No. Canada, I say hurriedly. I’m from Canada. The…uh…cool part of Canada.

She studies my face, in fact my entirety from head to toe, for quite a long time before saying anything else, wearing a look on her face that is some sort of confusion or indecision.

Are you a character in your poem? she asks.

No, I answer, without any hesitation.

Would you like to know what I do?

Yeah, sure, I tell her.

I’m also an experimental artist. My media is largely the necessary detritus of modern life, re-juxtaposed from its original and often benign intents and purposes into critical spaces that afford for the examination of need and uselessness against the matrices of perceptions of desire and utility.

That’s…that’s pretty fuckin’ cool, I say, honestly kind of not kidding in large part because I can’t tell if she is, or even if she’s still speaking any language I might recognize.

Would you like to see examples of my work?

Yeah, totally.

She leads me to a smaller room next to this one and flicks on the overhead lights. It’s largely empty save for two small pedestals in the center, each of which contains an object that I can’t identify at this distance and resembles an art classroom at an elementary school but without any chairs or tables. She walks toward the pedestals and beckons me closer.

The first is a crumpled brown paper bag.

Wow, I say. How much does something like this go for?

She winces again and takes her time lighting a cigarette before saying, It is obviously priceless.

I stand there in utter befuddlement, internally cursing myself for throwing away a fortune in art every time I finish my lunch.

She then points at the other pedestal.

It seems to be a bar of soap with some kind of black, scraggly wire sticking out of it.

Is that like…spy soap or something?

Her eyes widen with a friendly curiosity.

Like, with a microphone so you can spy on people in the shower?

No, but that’s actually a great fucking idea, she says, producing a small notebook from her back pocket and furiously scribbling something into it. That’s actually a great fucking idea for an entire series on concepts of privacy and knowing, she adds before making another lengthier entry in the notebook.

I don’t understand what the wire is, I tell her.

It’s not a wire, she says.

What is it, then? I ask, pushing my face to within about a half-inch of the bar of soap.

This work is titled Pussy Hair on Soap No. 12.

My head rockets backward so quickly I almost fall over. I try to recover and politely continue the conversation.

So…there’s like…what…nine more of these?

Her mouth falls open in a strange frown like she wants to express disappointment but cannot quite muster the necessary effort.

Or like ten or whatever.

Her head starts vibrating lightly as her eyes squint.

Or…seven…I start to say, and just trail off.

She takes one last, long pull off of the cigarette before dropping it on the bare wooden floor and crushing it with a high-heeled boot, then looking at me the way grocery shoppers examine food labels. I am overwhelmed with terror at the prospect of her trying to dryhump me.

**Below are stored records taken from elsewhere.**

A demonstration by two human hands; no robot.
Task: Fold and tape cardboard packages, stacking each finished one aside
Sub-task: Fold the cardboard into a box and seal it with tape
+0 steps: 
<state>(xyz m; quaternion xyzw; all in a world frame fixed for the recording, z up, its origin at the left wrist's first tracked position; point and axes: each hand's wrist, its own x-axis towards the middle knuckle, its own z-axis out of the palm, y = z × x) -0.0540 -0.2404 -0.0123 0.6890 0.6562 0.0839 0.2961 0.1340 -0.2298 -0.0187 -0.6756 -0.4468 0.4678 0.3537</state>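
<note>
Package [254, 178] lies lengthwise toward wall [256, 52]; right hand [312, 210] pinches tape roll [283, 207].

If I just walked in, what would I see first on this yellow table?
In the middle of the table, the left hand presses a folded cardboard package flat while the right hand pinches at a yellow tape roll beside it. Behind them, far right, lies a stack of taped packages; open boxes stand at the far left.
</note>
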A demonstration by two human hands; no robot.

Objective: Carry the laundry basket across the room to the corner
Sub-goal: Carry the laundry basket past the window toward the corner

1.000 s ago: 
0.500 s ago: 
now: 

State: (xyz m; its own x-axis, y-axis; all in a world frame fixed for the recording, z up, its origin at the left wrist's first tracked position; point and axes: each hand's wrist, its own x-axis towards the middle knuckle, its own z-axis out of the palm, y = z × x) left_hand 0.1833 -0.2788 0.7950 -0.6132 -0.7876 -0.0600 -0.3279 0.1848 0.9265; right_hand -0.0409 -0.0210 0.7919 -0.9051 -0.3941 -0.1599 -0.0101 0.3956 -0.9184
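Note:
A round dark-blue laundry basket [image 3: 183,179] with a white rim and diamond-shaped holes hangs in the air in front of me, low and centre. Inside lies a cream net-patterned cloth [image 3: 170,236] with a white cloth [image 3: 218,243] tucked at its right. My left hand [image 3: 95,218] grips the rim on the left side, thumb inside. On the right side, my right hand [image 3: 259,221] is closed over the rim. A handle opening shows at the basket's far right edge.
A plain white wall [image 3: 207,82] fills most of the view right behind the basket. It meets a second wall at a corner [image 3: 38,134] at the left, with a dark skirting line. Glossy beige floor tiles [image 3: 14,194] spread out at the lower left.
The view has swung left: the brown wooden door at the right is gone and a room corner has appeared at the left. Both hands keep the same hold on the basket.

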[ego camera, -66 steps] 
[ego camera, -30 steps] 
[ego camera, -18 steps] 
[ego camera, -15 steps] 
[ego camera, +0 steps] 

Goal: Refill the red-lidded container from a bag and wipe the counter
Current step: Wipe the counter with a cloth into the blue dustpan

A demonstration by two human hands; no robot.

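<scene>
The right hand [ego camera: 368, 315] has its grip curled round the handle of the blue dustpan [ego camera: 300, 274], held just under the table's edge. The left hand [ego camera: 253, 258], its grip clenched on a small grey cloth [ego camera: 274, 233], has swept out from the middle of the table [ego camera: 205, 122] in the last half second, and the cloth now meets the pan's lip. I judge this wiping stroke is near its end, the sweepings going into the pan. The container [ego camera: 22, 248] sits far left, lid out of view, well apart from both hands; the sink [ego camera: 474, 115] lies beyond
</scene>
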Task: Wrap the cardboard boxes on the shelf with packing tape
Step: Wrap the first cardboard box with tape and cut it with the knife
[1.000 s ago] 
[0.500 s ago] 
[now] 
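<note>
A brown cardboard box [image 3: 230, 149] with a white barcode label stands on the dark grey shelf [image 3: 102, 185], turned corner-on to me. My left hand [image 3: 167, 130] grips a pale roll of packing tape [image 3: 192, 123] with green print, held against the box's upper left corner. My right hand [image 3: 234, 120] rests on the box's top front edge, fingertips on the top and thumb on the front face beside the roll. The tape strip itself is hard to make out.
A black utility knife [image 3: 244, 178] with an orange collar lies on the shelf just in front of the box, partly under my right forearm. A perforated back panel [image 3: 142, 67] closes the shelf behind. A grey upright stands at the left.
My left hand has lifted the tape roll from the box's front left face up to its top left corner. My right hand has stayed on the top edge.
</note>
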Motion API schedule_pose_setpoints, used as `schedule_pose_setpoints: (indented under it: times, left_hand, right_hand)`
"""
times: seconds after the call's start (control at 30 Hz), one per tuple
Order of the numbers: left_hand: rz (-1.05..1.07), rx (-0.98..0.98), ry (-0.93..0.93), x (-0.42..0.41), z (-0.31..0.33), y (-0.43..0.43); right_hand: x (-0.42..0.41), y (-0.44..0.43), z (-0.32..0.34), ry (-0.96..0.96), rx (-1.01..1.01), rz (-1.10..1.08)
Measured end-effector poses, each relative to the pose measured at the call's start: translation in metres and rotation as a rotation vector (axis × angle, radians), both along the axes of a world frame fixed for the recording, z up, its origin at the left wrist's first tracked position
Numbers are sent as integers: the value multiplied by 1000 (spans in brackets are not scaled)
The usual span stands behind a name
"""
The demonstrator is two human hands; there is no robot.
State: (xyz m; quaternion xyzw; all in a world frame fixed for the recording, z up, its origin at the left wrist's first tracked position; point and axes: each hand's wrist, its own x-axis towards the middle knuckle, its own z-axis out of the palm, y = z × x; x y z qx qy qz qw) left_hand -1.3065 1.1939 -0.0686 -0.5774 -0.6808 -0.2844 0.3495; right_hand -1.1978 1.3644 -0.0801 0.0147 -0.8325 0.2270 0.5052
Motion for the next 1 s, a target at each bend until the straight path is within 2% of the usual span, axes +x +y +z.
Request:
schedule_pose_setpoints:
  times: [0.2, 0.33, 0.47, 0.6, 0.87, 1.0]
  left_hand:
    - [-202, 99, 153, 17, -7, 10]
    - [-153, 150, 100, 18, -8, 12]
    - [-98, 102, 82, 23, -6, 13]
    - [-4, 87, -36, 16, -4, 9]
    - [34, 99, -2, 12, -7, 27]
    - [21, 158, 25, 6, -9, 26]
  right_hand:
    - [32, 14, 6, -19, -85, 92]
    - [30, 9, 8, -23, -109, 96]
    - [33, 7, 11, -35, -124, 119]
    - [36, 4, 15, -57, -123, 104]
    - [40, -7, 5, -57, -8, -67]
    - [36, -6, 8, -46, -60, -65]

Instead, she turns toward the door suddenly, then asks if I hear anything. I don’t, but she walks closer to it and I follow, and the sounds of some kind of fracas become audible. I am sure I hear Jeff’s voice carrying over all others, buffeted by quite a bit of high-pitched shrieking which I’m unsure is human.

It turns out to be human after all, it is in fact Justin, cowering in the corner with all the other crew and cast members as Jeff bellows something about someone touching his butt while he was nodding off in the corner. Eddie and the others have braved the deli trays and seem to be enjoying them, indifferent to the commotion.

You were fuckin’ touching my butt, Jeff hollers.

It was a broomstick. I was just trying to wake you. I thought you were the c-c-custodial staff, s-sleeping on the job, Justin insists.

Do I look like a fuckin’ janitor? Jeff demands, wearing a jean jacket covered in Kreator patches and spikes, and there’s a long pause while the art crowd looks him over before conceding they are unable to reach any kind of conclusion in that regard.

I look at the foreign mime lady and tell her, I’m not really into poetry.

She arches one eyebrow.

I whisper a follow-up remark into her ear and she nearly dies of laughter.